Владимир укоризненно покачал головой, и уже не таясь посмотрел на часы.
— Извините, у меня через пятнадцать минут автобус.
Осознав, что собеседник, которого она так долго ждала и которому открылась сейчас уйдёт, скорее всего, опять надолго, может быть навсегда, Катя вновь обмякла, но тут же подобралась и на прощание с весельем в голосе и тоской в глазах призналась:
— Знаете, а мне уже не кажется, что между нами такая уж большая разница в возрасте…
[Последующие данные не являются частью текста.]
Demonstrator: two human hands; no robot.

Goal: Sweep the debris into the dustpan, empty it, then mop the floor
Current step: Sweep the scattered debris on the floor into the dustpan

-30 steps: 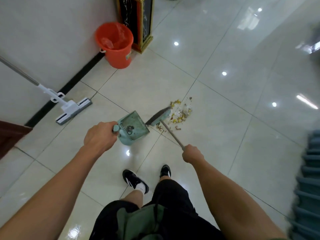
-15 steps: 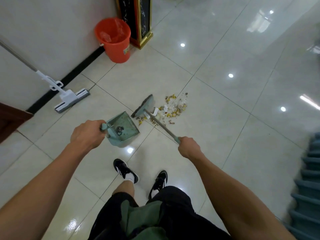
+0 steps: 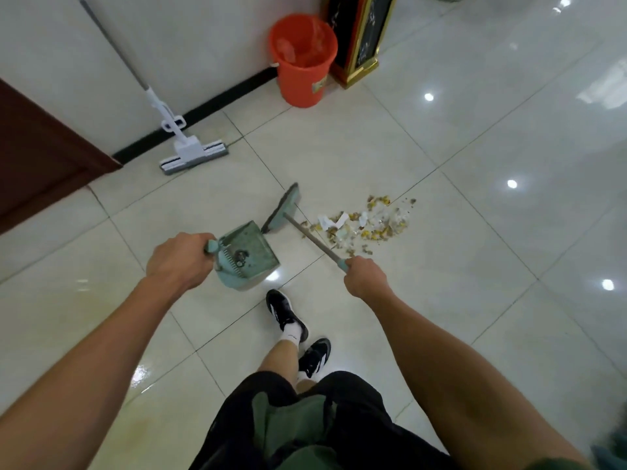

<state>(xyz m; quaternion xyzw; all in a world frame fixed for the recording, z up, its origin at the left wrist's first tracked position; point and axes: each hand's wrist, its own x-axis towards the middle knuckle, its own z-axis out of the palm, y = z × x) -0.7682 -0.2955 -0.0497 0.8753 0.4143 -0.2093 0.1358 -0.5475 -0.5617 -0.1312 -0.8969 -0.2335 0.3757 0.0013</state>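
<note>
Swung left of the debris [image 3: 364,223] since before, the broom [image 3: 283,210] is gripped by the right hand [image 3: 364,276]; left hand [image 3: 178,259] grips the dustpan [image 3: 244,254], hiding its handle.

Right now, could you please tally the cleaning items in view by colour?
Teal: 2, the plastic dustpan and the long-handled brush.
Orange: 1, the round plastic bucket.
White and grey: 1, the flat sponge mop leaning on the wall.
Total: 4.
</note>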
В номере аэропортовской гостиницы капитан долго не мог заснуть, рискуя проспать вылетающий утром самолёт. Как и шесть лет назад он не мог думать ни о чём ином кроме их встречи с Катей. Бытие определяет сознание — марксистская истина как бы высвечивалась перед его глазами. Тут же возникало и множество прочих ассоциаций. Он вспоминал её прежнюю… Господи, куда всё девалось, всего-то шесть лет прошло. Неужто это она, с огромными лапищами, ворочающая бидоны, с горящими ненавистью глазами… Рогожин уснул тяжёлым беспокойным сном, и никогда не дающий сбоя «внутренний будильник» разбудил его в шесть утра с превеликим трудом…
Март 1997
Таможенный контроль в устьинском аэропорту оказался намного формальнее, чем в Домодедово. Рогожин с интересом осматривал зал ожидания, где не был более десяти лет, пытаясь уловить те новшества, что здесь, несомненно, должны были появиться после того, как Казахстан обрёл независимость, и Устье стало для России хоть и ближним, но зарубежьем. На первый взгляд вроде бы ничего не изменилось, но казалось, что здесь давно уже ничего не подновляли, не красили, не ремонтировали. Приглядевшись, Рогожин отметил и ещё одно существенное отличие от середины восмидесятых, когда он здесь оказался в последний раз, улетая на новое место службы в Подмосковье — в зале было необычно много казахов, едва ли не половина, и объявления делали сначала на казахском, а уж потом на русском языке.
То, что общественный транспорт здесь стал работать из рук вон плохо Рогожин почувствовал когда, обменяв в аэропорту рубли на тенге, более часа прождал автобус, и насилу добрался до города. В городе, казалось, всё осталось как в прошлом, что и составляло разительное отличие от Москвы. В глаза бросалось почти полное отсутствие иномарок, здесь, как и в советские времена было абсолютное засилье «Жигулей», «Москвичей», «Запорожцев», «ЗИЛов», «ГАЗов». Только всё это виделось сейчас в основном старым, грязным, дребезжащим, ревущим изношенными двигателями, хлопающим не отрегулированными карбюраторами. Вместе с неубранным, застарелым снегом и не сколотым льдом на тротуарах, растрескавшимся, разбитым асфальтом на проезжей части… — всё это делало некогда по советским понятиям богатый и зажиточный город, похожим на человека, которого болезни и старость застали врасплох. Неприятные впечатления, возникшие после непродолжительной прогулки по городу своей молодости, несколько сгладились, когда Рогожин без проблем устроился в гостиницу. В отличие от прошлых времён здесь было полно свободных мест и цена в сравнении с российской и прочей СНГшной, более чем божеская.